You have to remember that there also were much stricter FCC regulations in 1968 as opposed to now.  Back then, the 7:00-8:00 PM ET/6:00-7:00 PM CT hour on Sundays was supposed to strictly be reserved for children's or news/informational programming.  Had NBC delayed Heidi to the conclusion of the football game, the FCC would have seen a massive amount of complaints by parents and also by religious groups, some of whom especially at that time associated pro sports with gambling (although some still do today, that influence is far less now than it was then).   Even if Heidi had simply been delayed by 15-20 minutes, there likely would have been a ton of complaints over the delay, especially from parents of small children who mainly did not care about football or any sports at that time.

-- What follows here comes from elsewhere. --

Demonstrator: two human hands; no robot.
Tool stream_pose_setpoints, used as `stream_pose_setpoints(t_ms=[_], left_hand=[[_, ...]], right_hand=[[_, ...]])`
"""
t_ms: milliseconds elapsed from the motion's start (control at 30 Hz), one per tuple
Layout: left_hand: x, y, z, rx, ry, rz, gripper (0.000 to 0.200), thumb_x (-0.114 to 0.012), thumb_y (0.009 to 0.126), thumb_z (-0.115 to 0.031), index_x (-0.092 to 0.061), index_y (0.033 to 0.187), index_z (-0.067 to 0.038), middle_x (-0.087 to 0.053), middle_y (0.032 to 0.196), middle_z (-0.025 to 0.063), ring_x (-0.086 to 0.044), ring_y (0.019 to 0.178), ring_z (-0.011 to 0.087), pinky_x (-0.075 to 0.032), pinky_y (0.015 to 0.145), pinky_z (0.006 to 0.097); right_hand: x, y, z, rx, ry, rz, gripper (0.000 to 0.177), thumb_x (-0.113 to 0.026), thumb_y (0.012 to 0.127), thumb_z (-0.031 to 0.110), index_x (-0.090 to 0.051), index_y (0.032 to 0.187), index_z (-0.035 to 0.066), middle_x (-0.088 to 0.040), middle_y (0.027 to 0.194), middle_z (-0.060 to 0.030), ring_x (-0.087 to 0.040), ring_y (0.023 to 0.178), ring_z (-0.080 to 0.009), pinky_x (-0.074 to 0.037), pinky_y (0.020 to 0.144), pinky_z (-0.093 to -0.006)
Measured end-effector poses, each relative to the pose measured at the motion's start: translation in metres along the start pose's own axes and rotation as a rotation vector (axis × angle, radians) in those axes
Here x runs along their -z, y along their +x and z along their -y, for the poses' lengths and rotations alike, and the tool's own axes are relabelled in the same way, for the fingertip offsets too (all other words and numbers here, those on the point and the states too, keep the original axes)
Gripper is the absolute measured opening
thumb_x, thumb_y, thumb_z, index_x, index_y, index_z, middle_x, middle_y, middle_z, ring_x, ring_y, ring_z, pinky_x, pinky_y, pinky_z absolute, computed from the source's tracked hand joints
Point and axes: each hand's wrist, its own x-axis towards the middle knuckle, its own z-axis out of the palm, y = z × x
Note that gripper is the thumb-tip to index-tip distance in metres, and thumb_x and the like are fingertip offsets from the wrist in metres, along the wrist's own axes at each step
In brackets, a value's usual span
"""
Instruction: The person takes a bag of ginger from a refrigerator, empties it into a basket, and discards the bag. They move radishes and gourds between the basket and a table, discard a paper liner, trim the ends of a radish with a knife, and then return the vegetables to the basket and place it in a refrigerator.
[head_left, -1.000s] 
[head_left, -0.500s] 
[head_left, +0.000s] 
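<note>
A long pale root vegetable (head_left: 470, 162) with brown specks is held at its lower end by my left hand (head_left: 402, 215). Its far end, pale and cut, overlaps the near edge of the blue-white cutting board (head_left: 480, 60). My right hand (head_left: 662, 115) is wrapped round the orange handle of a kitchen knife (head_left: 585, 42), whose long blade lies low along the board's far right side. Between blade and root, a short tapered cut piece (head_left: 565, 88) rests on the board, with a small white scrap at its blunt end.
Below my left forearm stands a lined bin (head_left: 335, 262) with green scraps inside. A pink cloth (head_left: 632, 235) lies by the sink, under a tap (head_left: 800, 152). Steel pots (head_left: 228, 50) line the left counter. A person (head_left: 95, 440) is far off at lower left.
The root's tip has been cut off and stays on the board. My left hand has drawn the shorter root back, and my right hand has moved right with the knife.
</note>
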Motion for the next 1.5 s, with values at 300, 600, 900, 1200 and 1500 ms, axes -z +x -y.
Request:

The FCC regulations of that time I believe would not be eased until the late 1990's, when because of games generally running longer and other facts, the NFL finally was able to start the late games at 4:15 PM ET and now 4:25 PM ET, especially as children now have many more options for children's programming than they once did, making the need for regulations like the 7:00-8:00 PM ET hour being reserved as it once was obsolete.

Piacevole
Piacevole

So now we have a situation in which a network which has a really good show, "The Good Wife," and delays its start for a piece of dreck called "The Amazing Race," which is often running late because of some sports game.  And even setting up to record it doesn't help; because of the delay situation, there's no telling when it might come on.  This means it will be truncated at the end.

Way to go.

Skipper
Skipper

@Piacevole Easy solution - set the recording period for 2 hours so if the game runs over and FF to the start of the show and you will still see the whole show.  Very rare that a game runs more than an hour over its time.